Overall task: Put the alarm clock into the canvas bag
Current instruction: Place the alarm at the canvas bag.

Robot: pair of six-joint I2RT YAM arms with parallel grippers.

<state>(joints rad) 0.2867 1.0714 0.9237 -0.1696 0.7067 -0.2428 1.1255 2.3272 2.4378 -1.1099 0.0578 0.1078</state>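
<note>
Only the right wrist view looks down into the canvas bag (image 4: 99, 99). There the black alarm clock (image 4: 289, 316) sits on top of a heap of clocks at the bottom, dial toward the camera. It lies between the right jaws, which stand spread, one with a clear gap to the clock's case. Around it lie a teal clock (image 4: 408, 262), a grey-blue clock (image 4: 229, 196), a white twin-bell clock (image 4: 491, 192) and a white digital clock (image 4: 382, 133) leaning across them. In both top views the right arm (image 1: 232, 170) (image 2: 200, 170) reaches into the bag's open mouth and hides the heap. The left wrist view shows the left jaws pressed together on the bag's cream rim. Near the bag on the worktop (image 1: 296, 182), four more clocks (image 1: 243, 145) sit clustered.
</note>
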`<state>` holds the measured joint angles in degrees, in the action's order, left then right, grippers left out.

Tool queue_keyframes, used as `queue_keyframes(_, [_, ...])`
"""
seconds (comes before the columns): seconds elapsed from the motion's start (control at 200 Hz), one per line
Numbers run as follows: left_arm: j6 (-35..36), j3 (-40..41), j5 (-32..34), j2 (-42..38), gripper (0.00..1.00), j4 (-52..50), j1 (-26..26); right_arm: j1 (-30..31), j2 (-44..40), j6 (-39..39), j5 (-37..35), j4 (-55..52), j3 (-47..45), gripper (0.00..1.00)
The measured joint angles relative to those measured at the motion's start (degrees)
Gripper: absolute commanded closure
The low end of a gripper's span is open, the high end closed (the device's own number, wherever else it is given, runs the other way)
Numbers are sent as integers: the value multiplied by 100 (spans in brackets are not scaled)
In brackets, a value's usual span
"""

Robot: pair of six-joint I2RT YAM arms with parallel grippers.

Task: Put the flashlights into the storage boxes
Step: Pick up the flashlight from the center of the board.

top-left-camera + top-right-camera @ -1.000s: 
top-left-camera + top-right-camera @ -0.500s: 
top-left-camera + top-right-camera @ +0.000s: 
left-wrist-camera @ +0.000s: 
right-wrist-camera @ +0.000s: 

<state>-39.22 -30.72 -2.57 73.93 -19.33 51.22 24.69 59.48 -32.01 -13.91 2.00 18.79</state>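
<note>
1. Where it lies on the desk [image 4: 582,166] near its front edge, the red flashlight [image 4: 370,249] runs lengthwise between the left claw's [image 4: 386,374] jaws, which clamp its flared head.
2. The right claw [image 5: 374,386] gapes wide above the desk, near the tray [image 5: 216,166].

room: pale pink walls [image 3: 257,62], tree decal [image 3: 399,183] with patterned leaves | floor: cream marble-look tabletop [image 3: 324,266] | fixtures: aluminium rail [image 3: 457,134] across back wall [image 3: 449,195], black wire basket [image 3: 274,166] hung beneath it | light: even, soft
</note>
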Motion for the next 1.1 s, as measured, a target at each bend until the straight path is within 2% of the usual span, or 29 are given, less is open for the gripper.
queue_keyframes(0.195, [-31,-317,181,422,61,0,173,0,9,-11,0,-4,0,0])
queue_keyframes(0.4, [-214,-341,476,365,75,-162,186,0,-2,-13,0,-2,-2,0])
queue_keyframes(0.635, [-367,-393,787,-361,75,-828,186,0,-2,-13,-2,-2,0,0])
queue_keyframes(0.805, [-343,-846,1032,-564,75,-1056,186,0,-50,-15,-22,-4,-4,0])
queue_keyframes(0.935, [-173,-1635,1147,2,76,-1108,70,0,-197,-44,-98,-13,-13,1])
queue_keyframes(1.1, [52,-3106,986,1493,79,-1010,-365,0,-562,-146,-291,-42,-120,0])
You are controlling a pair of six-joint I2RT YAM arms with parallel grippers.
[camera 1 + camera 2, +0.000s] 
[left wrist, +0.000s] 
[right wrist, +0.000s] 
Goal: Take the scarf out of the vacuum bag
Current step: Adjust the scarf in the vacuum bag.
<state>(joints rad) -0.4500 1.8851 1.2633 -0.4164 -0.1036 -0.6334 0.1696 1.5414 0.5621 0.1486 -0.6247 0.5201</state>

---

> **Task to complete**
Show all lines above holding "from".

> **Finished task**
seconds (comes before the columns): seconds elapsed from the motion's start (control at 200 Hz), one per line
Step: Pick up the flashlight from the center of the board.

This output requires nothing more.